The move is likely to anger France, the intended destination of many French-speaking Tunisian migrants who form the bulk of those who will receive the permits. In recent days French police have blocked hundreds of Tunisians from crossing into France from the Italian border town of Ventimiglia.

France's immigration minister, Claude Guéant, said Thursday France would prevent the immigrants from entering the country even if they were issued the papers, which Italy insists should allow them freedom of movement within the visa-free Schengen area, comprising all the European Union's 27 member states except Britain and Ireland.

"France does not intend to suffer a wave of Tunisian immigrants. To move freely within the Schengen bloc, it is not sufficient to have a residence permit. You also need to have identify documents and above all, proof of economic resources. If these conditions are not met, it is absolutely within France’s rights to send them back to Italy and that’s what it will do," said Mr. Guéant.
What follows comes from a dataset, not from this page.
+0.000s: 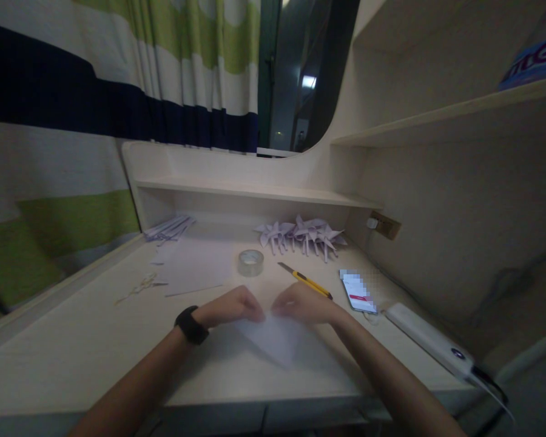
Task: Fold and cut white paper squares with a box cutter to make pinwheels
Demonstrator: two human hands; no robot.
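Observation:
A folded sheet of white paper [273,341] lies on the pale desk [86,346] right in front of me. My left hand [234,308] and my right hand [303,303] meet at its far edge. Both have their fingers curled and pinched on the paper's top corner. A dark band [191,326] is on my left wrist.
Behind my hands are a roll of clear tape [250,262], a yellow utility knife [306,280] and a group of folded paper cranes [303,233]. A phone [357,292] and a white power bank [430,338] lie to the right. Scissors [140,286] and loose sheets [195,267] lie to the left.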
Italian Interior Minister Roberto Maroni has complained of a "total refusal to cooperate" on the refugee crisis by Italy's neighbors and the European Union, while Prime Minister Silvio Berlusconi said his country is having to deal with what should be a pan-European problem.

Poor conditions in Lampedusa

Under normal circumstances, Lampedusa's brightly painted fishing boats, quiet coves, and turquoise bays make it the archetypal Mediterranean holiday island. But the recent crush of migrants has turned the small island into a vast open-air refugee camp.

Many of the new arrivals sleep in shelters made out of scraps of plastic sheeting and driftwood.